Sebelum pengajuan, Storj juga telah menyesuaikan sebagian bisnis penyimpanan cloud-nya. Perusahaan mengumumkan harga penyimpanan dan egress baru yang berlaku mulai 1 Juli 2026, sambil mempertahankan ketentuan terpisah untuk beberapa pelanggan yang menggunakan paket lama.

Pemegang Token Dapat Bergabung dalam Proposal Kepemilikan

Storj mengatakan manajemen, anggota komunitas, pemegang STORJ, investor saat ini, dan calon investor baru dapat berbagi kepemilikan atas perusahaan yang direorganisasi. Pengumuman ini menggambarkannya sebagai sebuah rencana, bukan pengaturan yang telah selesai. Tidak disebutkan berapa banyak pemegang token yang dapat memenuhi syarat atau bagaimana kepemilikan akan dialokasikan.

Setiap proposal kepemilikan harus muncul dalam rencana resmi Bab 11 dan menerima dukungan kreditor yang diperlukan serta persetujuan pengadilan. Storj belum mengungkapkan ketentuan konversi, aturan kelayakan, detail valuasi, atau jadwal. Oleh karena itu, memegang STORJ saat ini tidak memberikan hak yang dikonfirmasi atas saham dalam bisnis yang direorganisasi.

Struktur yang diusulkan berbeda dari pendekatan penjualan aset yang diawasi pengadilan yang digunakan oleh beberapa perusahaan kripto lainnya. Seperti yang dilaporkan crypto.news, Poolin mengajukan Bab 11 sambil mengejar penjualan aset penambangan bitcoinnya di Texas. Perusahaan penambangan tersebut melaporkan sekitar $173,1 juta dalam kewajiban sebelum pengajuan.

Serupa, Movement Labs mengajukan Bab 11 pada bulan Juli dengan kewajiban yang bisa mencapai $10 juta. Sementara itu, pengembang terpisah mengatakan pekerjaan pada blockchain Movement akan terus berlanjut meskipun ada kasus kebangkrutan perusahaan aslinya.

Storj Mengumpulkan Sekitar $35 Juta Sebelum Pengajuan

Storj menyelesaikan penjualan token STORJ senilai $30 juta pada Mei 2017. Penjualan mencapai targetnya dalam tujuh hari, meskipun perusahaan awalnya menjadwalkan akan tetap dibuka hingga 19 Juni. Peserta menerima token STORJ yang dapat mereka gunakan dalam ekosistem penyimpanan.

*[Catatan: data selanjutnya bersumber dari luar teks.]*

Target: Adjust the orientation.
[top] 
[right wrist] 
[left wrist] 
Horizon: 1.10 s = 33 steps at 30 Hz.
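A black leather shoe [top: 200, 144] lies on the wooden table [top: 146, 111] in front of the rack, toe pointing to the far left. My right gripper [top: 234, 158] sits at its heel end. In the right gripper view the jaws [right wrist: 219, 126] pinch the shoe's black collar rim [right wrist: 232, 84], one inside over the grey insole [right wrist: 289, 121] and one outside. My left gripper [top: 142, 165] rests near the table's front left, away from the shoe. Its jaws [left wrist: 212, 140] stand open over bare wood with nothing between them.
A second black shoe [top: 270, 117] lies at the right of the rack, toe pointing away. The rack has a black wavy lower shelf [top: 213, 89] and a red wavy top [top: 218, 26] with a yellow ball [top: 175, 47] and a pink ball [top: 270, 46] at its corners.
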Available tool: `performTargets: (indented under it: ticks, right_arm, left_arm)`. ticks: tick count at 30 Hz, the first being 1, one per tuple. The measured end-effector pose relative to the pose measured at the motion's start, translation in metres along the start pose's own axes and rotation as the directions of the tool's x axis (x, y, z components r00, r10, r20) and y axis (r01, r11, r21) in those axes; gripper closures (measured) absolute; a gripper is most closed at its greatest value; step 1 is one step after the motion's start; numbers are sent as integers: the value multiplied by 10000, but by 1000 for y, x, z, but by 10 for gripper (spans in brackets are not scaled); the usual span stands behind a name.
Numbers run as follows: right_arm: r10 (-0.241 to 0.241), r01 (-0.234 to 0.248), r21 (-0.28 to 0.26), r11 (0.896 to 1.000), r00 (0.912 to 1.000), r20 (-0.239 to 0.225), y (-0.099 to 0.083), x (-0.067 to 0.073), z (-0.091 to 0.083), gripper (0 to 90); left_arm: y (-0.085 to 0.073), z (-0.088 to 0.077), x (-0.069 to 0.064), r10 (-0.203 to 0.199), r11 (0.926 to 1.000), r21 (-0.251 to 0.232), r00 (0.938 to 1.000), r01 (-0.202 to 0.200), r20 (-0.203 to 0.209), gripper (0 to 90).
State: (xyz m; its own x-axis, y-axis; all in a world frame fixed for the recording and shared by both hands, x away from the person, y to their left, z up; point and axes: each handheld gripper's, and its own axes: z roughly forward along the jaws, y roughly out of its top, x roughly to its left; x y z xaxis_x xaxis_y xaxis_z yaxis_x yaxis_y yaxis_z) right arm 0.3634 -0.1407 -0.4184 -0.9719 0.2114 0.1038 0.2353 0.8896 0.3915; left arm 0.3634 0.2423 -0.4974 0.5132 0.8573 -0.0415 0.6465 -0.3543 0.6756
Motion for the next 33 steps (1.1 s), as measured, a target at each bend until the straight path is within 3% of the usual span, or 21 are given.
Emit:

Perusahaan juga mengumpulkan pendanaan tradisional sebelum dan sekitar penjualan token. Storj mengumumkan putaran pendanaan awal senilai $3 juta pada Februari 2017 untuk mendukung pengembangan platform penyimpanan cloud terdistribusinya. Putaran tersebut melibatkan investor yang terhubung dengan Qualcomm Ventures dan Techstars.

Data pendanaan CB Insights menempatkan total pendanaan ekuitas Storj sekitar $5,05 juta di enam putaran. Dikombinasikan dengan penjualan token, jumlah yang dilaporkan secara publik mencapai sekitar $35 juta.

Pengumuman akuisisi Inveniam pada Oktober 2025 menyatakan Storj akan mempertahankan layanan, kepemimpinan, dan hubungan komunitasnya yang ada. Dikatakan juga bahwa token STORJ akan tetap menjadi bagian dari infrastruktur terdesentralisasi perusahaan.

Pengajuan kebangkrutan ini terjadi sekitar sembilan bulan setelah pengumuman akuisisi tersebut. Storj belum merilis rencana reorganisasi lengkap, jadwal kreditor terperinci, atau ketentuan kepemilikan akhir. Pengajuan pengadilan di masa mendatang seharusnya memberikan informasi lebih lanjut tentang utangnya, pembiayaan yang tersedia, penjualan aset, dan peran yang diusulkan untuk pemegang token.